__DATA SEGMENT__:
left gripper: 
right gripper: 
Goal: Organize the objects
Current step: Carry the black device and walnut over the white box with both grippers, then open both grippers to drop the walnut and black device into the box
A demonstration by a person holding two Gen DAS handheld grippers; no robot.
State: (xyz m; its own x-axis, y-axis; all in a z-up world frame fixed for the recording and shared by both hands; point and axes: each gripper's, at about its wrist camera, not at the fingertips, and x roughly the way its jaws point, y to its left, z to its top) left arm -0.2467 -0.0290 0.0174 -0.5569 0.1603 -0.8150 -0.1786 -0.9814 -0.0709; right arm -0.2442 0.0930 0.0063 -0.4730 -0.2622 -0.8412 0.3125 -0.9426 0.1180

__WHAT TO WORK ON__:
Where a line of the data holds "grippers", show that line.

__REPLY TO THE EXERCISE__:
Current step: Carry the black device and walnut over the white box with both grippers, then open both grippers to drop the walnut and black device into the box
A demonstration by a person holding two Gen DAS handheld grippers; no robot.

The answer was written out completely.